"This will be our reply to violence: to make music more intensely, more beautifully, more devotedly than ever before"
These words from Leonard Bernstein could hardly be more apt, at a time when our nation's heart yearns for peace and healing. So then, as I watched world-famous Pakistani singer Rahat Fateh Ali Khan perform at the Sheldonian with a group of talented young Oxford musicians - a hotchpotch of nationalities, cultures and religions that is so typical of the Britain I love - I felt that the world could be made right again. Maybe that's what music does to you.
Ustad Rahat Fateh Ali Khan, nephew of the legendary Ustad Nusrat Fateh Ali Khan, is a Pakistani musician of Qawwali (Sufi devotional music), ghazal and other light Indian classical music. Tonight, hosted by the University of Oxford's Faculty of Music, he performed alongside The Fusion Project, who are "an ensemble of students from Oxford University brought together by their shared mission to retrieve and make accessible the beauty of Indian Classical Arts". They describe themselves as "a bunch of kids", yet they are far from it in terms of maturity and ambition. They had the guts to call a maestro to come and play with them in Oxford. And he did. I wonder if I could ask them to call the likes of Zakir Hussain over, to rock the dreaming spires of our beloved little musical city?
The night was filled with rousing harmonies ('Allah Hoo'), haunting melodies ('O Re Piya'), sensitive reworkings ('Allah Tero Naam') and original East-West fusion compositions. The concert, which was too short by far, ended with a foot-stomping, heart-thumping quasi-cosmic union of rhythm and melody in 'Dam Mast Qalander'. Praveen Prathapan on the flute and Janan Sathiendran on the tablas - sur and taal - were particularly memorable, although no single player could have achieved on his own what the group did as a whole.

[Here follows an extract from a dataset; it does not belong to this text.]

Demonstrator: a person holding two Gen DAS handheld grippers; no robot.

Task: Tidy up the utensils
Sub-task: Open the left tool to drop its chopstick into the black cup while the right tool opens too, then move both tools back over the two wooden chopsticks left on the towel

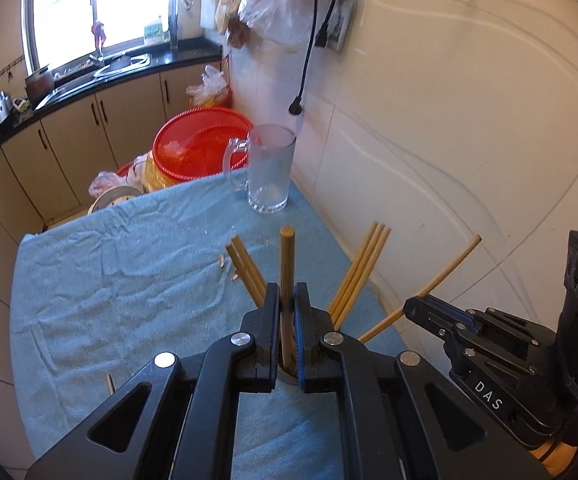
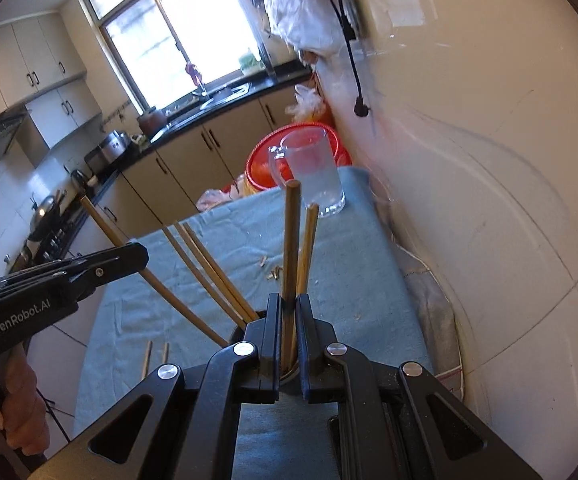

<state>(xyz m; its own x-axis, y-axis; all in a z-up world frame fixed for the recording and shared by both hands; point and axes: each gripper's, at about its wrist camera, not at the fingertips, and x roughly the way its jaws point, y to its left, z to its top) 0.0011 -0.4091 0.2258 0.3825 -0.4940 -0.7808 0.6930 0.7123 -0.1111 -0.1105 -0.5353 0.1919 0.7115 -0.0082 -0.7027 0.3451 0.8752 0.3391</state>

I don't want to dwell on the technicalities. Could the performances have been more polished? Probably. Could the sound system have been clearer? Yes. Should the Fusion Project favour serious stuff over the more boy-bandy mashups? Definitely. But the true voice of the evening was found in the connection between Rahat Sahab and each talented member of the band; this voice was enchantment, which sang the soulful refrains of mystics and maestros: a legacy spiritual and sublime.